1
votes

I want to calculate the difference between two dates, and get the day difference between these dates in Oracle. Here is my code:

Select To_Date(TO_CHAR(sysdate, 'YYYY/MM/DD','nls_calendar=persian'))- TO_Date(TO_CHAR(SHF_Date))
from DtTable

But I get this error:

ORA-01861: literal does not match format string for case statement

4
SYSDATE (and apparently also SHF_Date) returns a DATE value, never use TO_DATE() on a value which is already a DATE - Wernfried Domscheit

4 Answers

3
votes

sysdate is already a date, and shf_date also seems to be one. You don't need any conversion here, and can subtract them directly:

SELECT sysdate - SHF_Date FROM DtTable
2
votes

If you want to use your statement

Select To_Date( TO_CHAR(sysdate, 'YYYY/MM/DD','nls_calendar=persian'), 'YYYY/MM/DD')- TO_Date(TO_CHAR(SHF_Date, 'YYYY/MM/DD'), 'YYYY/MM/DD') from DtTable;

But it does not make any sense.

Use it in this way

Select sysdate - hire_date from employees;
2
votes

Storage format and display format are two different things. We let Oracle store data using its own internal format, which for DATE columns is a 7-byte binary value that is not human-readable.

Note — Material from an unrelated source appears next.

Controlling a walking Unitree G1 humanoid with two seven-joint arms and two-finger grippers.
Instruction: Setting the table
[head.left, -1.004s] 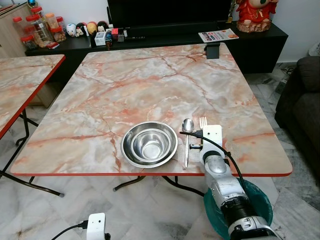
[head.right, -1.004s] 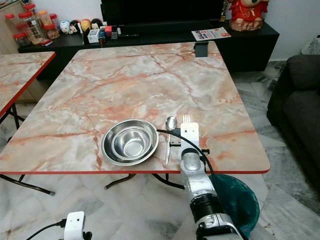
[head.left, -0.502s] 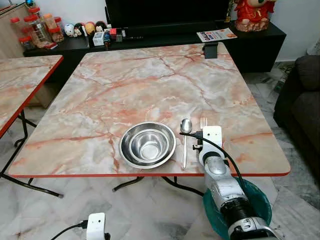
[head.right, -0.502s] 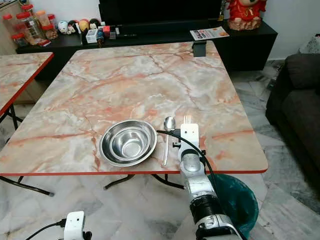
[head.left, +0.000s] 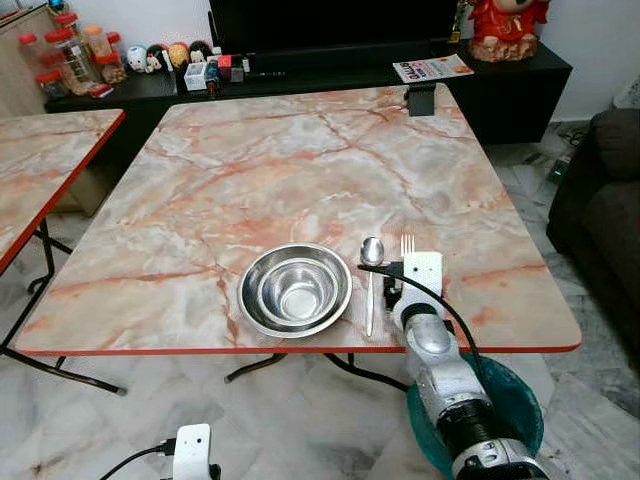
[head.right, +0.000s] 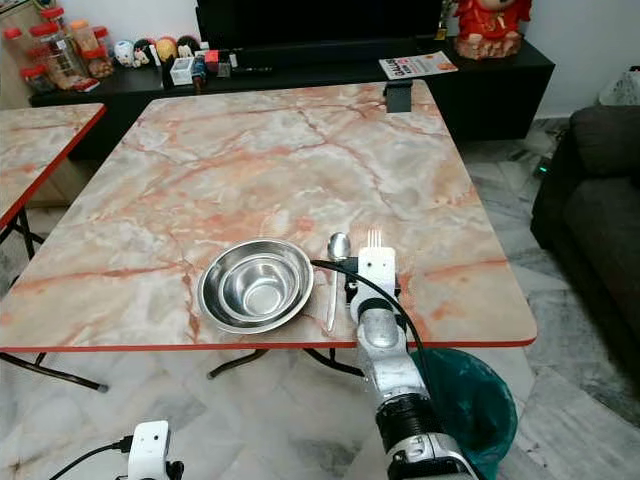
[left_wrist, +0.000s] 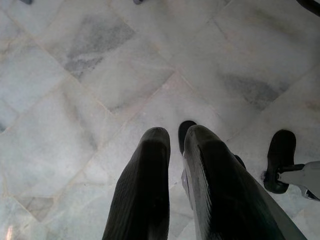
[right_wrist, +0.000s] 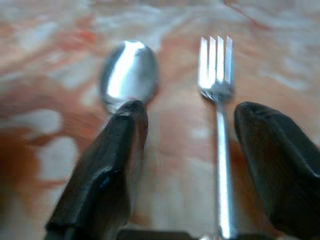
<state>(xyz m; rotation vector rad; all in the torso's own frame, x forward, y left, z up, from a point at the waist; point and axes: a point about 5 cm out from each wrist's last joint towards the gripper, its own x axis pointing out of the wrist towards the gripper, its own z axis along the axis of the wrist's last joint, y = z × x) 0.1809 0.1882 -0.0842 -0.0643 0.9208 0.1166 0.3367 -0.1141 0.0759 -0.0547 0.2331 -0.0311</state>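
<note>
A steel bowl (head.left: 295, 290) stands near the front edge of the marble table (head.left: 300, 170). Just to its right a spoon (head.left: 370, 285) lies with its head pointing away from me. A fork (head.left: 407, 245) lies parallel on the spoon's right. My right arm (head.left: 430, 335) reaches over the table edge, and its white wrist block covers the fork's handle. In the right wrist view my right gripper (right_wrist: 192, 112) is open low over the table. The fork (right_wrist: 220, 100) lies between its fingers and the spoon's head (right_wrist: 127, 75) just beyond one fingertip. My left gripper (left_wrist: 176, 137) hangs shut over the floor.
A teal bin (head.left: 515, 400) sits on the floor under the table's front right corner. A dark sofa (head.left: 605, 210) stands to the right and a second marble table (head.left: 40, 170) to the left. A small black stand (head.left: 424, 100) sits at the table's far edge.
The view has shifted slightly. The bowl, spoon, fork and right gripper keep the same places.
</note>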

How you choose to present the values in a report or application is another thing - for example, you could display the same number as 1000, 1,000 or 1e3, or display the same date as 2021-04-18 or Sunday 18th April. This is not related to how you store it. You cannot store any preferred display format. You have to handle the display format when you query it or in your application.

Also, in Oracle date arithmetic, subtracting one date from another gives a number of days, so trying to query to_date(date2 - date1) will never work, because how can it convert a number of days like 270 into a date?

create table dttable (shf_date date);

insert into dttable (shf_date)
values (to_date('1399/05/01','YYYY-MM-DD', 'nls_calendar=Persian'));

(Notice the definition of shf_date as an Oracle date. Is that how it is in your table?)

select to_char(shf_date, 'YYYY-MM-DD', 'nls_calendar=Gregorian') as shf_date_gregorian
     , to_char(shf_date, 'YYYY-MM-DD', 'nls_calendar=Persian') as shf_date_shamsi
     , trunc(sysdate - shf_date) as days_since_shf_date
from   dttable;

SHF_DATE_GREGORIAN   SHF_DATE_SHAMSI DAYS_SINCE_SHF_DATE
-------------------- --------------- -------------------
2020-07-22           1399-05-01                      270
1
votes

Although you've said several times that shf_date is a date, you've also said things like:

sysdate is : DD/MM/YYYY but shf_date is : YYYY/MM/DD

I run this code: select trunc(sysdate - shf_date) from dttable; but I get 'Invalid number' error.

Which means it is not a date, but is stored as a string. So, you need to convert that string to a date, in Gregorian calendar, so that actual date can be compared with sysdate.

Modifying and expanding William's example:

select sysdate as sysdate_date
     , to_char(sysdate, 'YYYY-MM-DD', 'nls_calendar=Gregorian') as sysdate_gregorian
     , to_char(sysdate, 'YYYY-MM-DD', 'nls_calendar=Persian') as sysdate_shamsi
     , shf_date as shf_date_string
     , to_date(shf_date, 'YYYY/MM/DD', 'nls_calendar=Persian') as shf_date_date
     , to_char(to_date(shf_date, 'YYYY/MM/DD', 'nls_calendar=Persian'), 'YYYY-MM-DD', 'nls_calendar=Gregorian') as shf_date_gregorian
     , to_char(to_date(shf_date, 'YYYY/MM/DD', 'nls_calendar=Persian'), 'YYYY-MM-DD', 'nls_calendar=Persian') as shf_date_shamsi
     , trunc(sysdate - to_date(shf_date, 'YYYY/MM/DD', 'nls_calendar=Persian')) as days_since_shf_date
from   dttable;
SYSDATE_DATE | SYSDATE_GREGORIAN | SYSDATE_SHAMSI | SHF_DATE_STRING | SHF_DATE_DATE | SHF_DATE_GREGORIAN | SHF_DATE_SHAMSI | DAYS_SINCE_SHF_DATE
:----------- | :---------------- | :------------- | :-------------- | :------------ | :----------------- | :-------------- | ------------------:
18-APR-21    | 2021-04-18        | 1400-01-29     | 1399/05/01      | 22-JUL-20     | 2020-07-22         | 1399-05-01      |                 270

db<>fiddle

If you want to use this in a filter then you can do:

where trunc(sysdate - to_date(shf_date, 'YYYY/MM/DD', 'nls_calendar=Persian')) = 270

or whatever comparison you need to perform.